His flannel shirt didn’t cover the slightly tattered Metallica t-shirt he wore underneath, nor did his t-shirt fully cover the beer belly, that he seemed oblivious was hanging slightly out. I tried not to look mortified as he scratched his belly. I couldn’t help but to be offended that he had very obviously used a picture from about ten years and a million beers ago. He talked extensively on his truck, the one parked outside with the KC lights, and splattered with mud, obviously he had been “mudding” recently. The mud was a badge of honor.

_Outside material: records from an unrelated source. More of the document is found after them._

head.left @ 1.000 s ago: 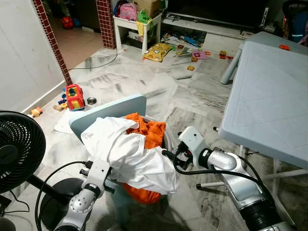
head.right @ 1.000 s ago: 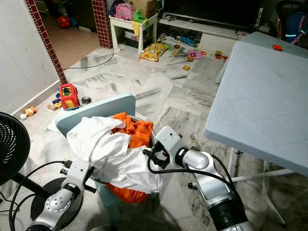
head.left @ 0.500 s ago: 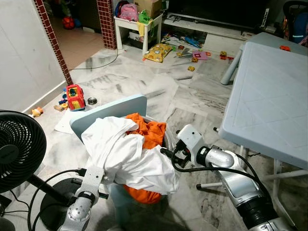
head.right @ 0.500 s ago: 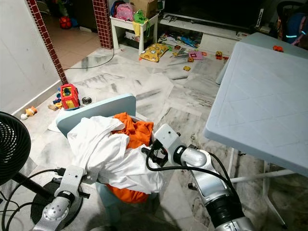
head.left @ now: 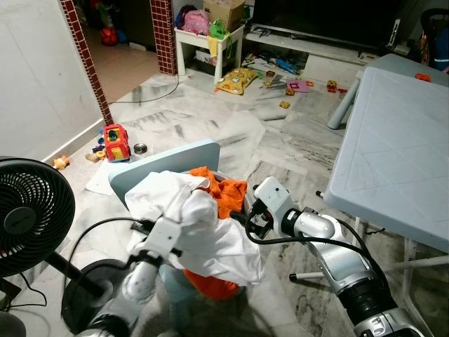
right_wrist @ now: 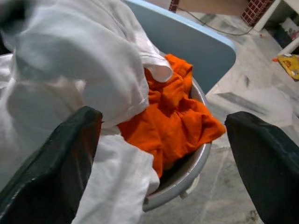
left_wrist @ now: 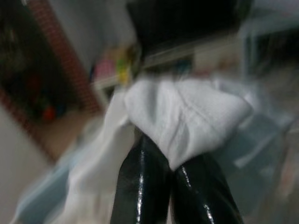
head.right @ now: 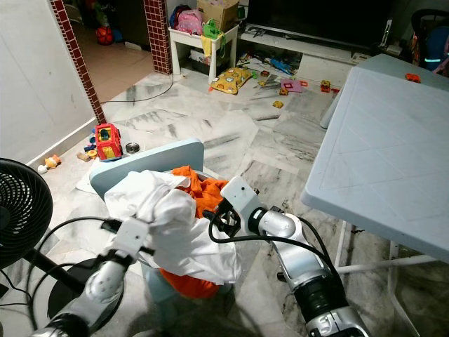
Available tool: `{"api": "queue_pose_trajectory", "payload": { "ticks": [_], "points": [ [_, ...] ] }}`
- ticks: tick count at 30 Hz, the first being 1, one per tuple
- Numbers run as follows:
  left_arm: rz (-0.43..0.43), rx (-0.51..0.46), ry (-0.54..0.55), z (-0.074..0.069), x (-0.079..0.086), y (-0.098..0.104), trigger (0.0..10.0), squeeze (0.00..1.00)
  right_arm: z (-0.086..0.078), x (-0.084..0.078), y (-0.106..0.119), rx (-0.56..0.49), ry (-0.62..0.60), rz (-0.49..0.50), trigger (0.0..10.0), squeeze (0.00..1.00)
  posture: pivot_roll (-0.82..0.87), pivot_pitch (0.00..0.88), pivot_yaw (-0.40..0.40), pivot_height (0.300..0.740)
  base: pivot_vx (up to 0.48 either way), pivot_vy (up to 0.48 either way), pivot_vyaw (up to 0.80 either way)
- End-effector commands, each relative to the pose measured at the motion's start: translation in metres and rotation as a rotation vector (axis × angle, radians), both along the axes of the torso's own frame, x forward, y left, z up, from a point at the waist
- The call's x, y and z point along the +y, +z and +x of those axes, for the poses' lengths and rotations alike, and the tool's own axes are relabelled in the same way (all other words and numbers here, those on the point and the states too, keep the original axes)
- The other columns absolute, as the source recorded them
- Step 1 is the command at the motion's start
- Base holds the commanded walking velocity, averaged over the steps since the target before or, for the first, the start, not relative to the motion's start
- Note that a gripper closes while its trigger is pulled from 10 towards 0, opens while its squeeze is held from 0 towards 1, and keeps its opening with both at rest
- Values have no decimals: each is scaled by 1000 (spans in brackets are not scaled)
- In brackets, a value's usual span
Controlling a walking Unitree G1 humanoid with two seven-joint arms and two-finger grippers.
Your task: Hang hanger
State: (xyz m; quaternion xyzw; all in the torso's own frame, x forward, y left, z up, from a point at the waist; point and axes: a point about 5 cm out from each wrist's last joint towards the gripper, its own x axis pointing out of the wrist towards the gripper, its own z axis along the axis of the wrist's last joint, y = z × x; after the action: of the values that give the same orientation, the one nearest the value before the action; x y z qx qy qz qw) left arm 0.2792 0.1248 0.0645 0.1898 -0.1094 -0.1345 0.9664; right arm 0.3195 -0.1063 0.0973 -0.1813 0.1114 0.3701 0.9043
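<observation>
A white garment (head.left: pixel 200 235) lies heaped over an orange garment (head.left: pixel 226 196) in a grey metal basin (right_wrist: pixel 187 173) on a light blue chair (head.left: pixel 168 157). My left gripper (left_wrist: pixel 171 162) is shut on a fold of the white garment (left_wrist: pixel 187 116) and holds it bunched up above the heap's left side. Its wrist (head.left: pixel 163 237) is partly wrapped in the cloth. At the basin's right side my right gripper (right_wrist: pixel 161 119) stands open, its fingers (right_wrist: pixel 51 177) spread wide, facing the orange garment (right_wrist: pixel 173 121). Nothing lies between them.
A black standing fan (head.left: pixel 31 214) is close on the left. A pale blue table (head.left: pixel 400 140) fills the right side, with a metal bar (head.left: pixel 309 276) on the floor below it. Toys (head.left: pixel 114 141) lie scattered on the marble floor, and a small white table (head.left: pixel 210 38) stands far back.
My left arm has risen from beside the chair and now holds a fold of the white garment, pulled up. The right gripper has stayed at the basin. The camera shifted slightly.
</observation>
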Motion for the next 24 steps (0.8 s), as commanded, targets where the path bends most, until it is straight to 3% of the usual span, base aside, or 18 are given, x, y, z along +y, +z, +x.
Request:
{"api": "queue_pose_trajectory", "payload": {
  "ticks": [1, 5, 6, 7, 8, 12, 14, 18, 21, 22, 24],
  "points": [
    [-90, -197, -144, 6, -31, 73, 0, 0, 5, 2, 5, -24, -16, 8, 10000, 0, 18, 0, -26, 740, 0, 0, 0],
    [-86, -290, -236, 17, -57, 112, 0, 0, 10, 3, 10, -41, -65, 42, 10000, 0, 13, 0, -15, 740, 0, 0, 0],
    [-86, -290, -236, 17, -57, 112, 0, 0, 10, 3, 10, -41, -65, 42, 10000, 0, 13, 0, -15, 740, 0, 0, 0],
    [-65, -351, -281, 35, -71, 145, 0, 0, 13, 2, 11, -49, -103, 60, 10000, 0, 17, 0, -12, 740, 0, 0, 0],
    [-58, -367, -300, 41, -75, 157, 0, 0, 15, 1, 10, -53, -126, 61, 10000, 0, 18, 0, -10, 740, 0, 0, 0],
    [-23, -383, -349, 45, -79, 174, 0, 0, 17, -1, 8, -59, -164, 57, 10000, 0, 19, 0, -1, 740, 0, 0, 0],
    [-31, -343, -369, 42, -76, 188, 0, 0, 20, -6, 6, -63, -246, 69, 10000, 0, 15, 0, 12, 740, 0, 0, 0],
    [-55, -319, -358, 44, -71, 187, 0, 0, 22, -14, 6, -61, -324, 103, 10000, 0, 12, 0, 14, 740, 0, 0, 0],
    [-100, -202, -272, 44, -53, 161, 0, 0, 23, -22, 9, -89, -413, 148, 10000, 0, 6, 0, 14, 740, 0, 0, 0],
    [-112, -129, -194, 34, -38, 133, 0, 0, 23, -32, 11, -100, -491, 184, 10000, 0, 6, 0, 10, 740, 0, 0, 0],
    [-121, -63, -146, 24, -30, 114, 0, 0, 23, -40, 12, -107, -546, 201, 10000, 0, 8, 0, 3, 740, 0, 0, 0]
  ]
}}
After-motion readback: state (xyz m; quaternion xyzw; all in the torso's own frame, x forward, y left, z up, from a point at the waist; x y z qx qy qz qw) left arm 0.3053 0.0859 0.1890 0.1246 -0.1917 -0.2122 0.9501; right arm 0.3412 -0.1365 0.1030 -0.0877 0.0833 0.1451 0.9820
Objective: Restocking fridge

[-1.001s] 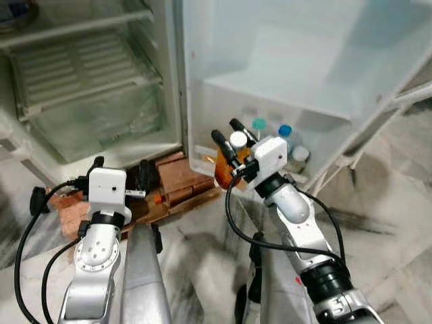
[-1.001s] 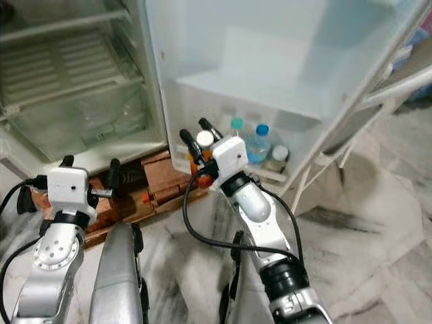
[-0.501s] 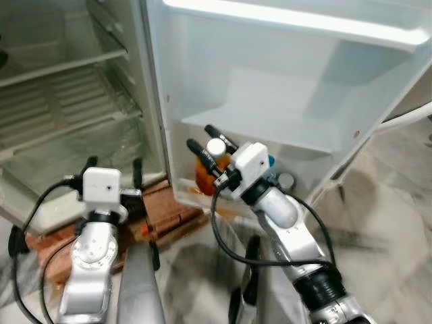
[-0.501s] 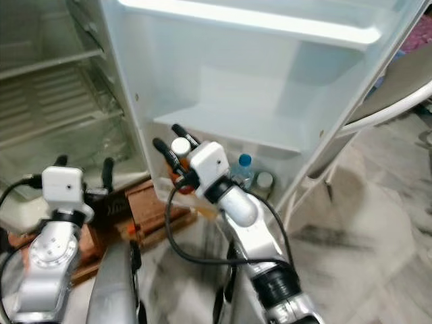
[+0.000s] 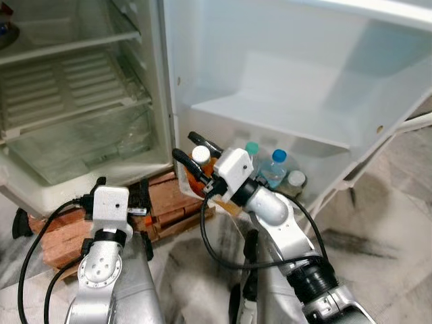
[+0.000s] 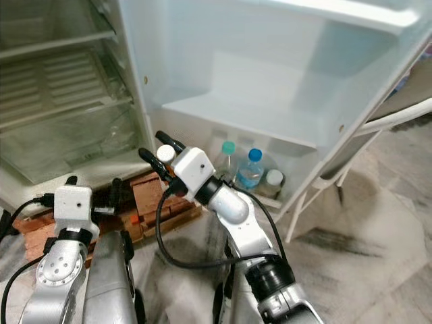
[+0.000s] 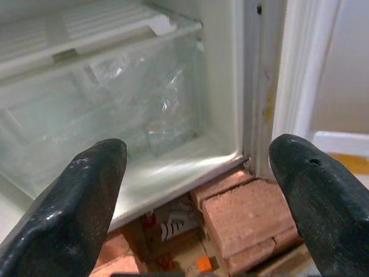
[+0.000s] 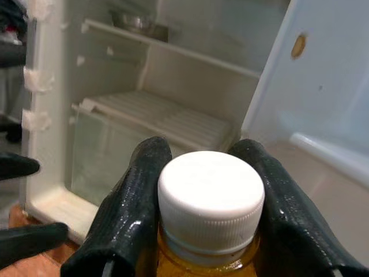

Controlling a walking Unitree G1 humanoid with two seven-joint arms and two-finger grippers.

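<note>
Right gripper point(image 5: 196, 155) clamps 1 orange bottle point(image 8: 209, 242); left gripper point(image 7: 196, 190) wide; 3 bottles point(image 5: 273, 168) in door shelf point(image 6: 270, 200)

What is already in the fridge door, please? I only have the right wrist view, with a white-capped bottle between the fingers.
Observer: The lowest door shelf holds three bottles; the teal-capped one is nearest your right end effector.
Operator: Thank you. Where is the left arm?
Observer: The left end effector sits low, open, in front of the bricks under the fridge.
Operator: Is the crisper drawer shut?
Observer: Yes, the clear drawer looks pushed in.
</note>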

His cell phone rang, and he had a quick conversation with whoever called. He hung up and said “hey let’s get out of here there’s a kegger at my boy’s house.” I looked at him and said “I don’t drink remember.” He gave me the look I had become accustomed to, the one that said he just realized I had two heads. “Ah come on what’s a beer or two?” Trying to hide my irritation with a smile, I told him that a beer or two constituted of drinking, which as I said I don’t do. He opened his mouth to speak, but before he was able to, I picked up my bag and said why don’t you go, it sounds like fun. I have a paper to write for one of my classes anyway. And with that I walked out.
The second I got home, I kicked of my shoes and shed my coat, tossing it on the recliner. I pulled out my cell phone and called my best friend. I plunked down on the couch just as I heard him say “what’s up Ray?” I laughed “what’s up? What’s up is that I am never taking your dating advice again.” He roared with laughter as I proceeded to tell him all about my four extremely bad dates.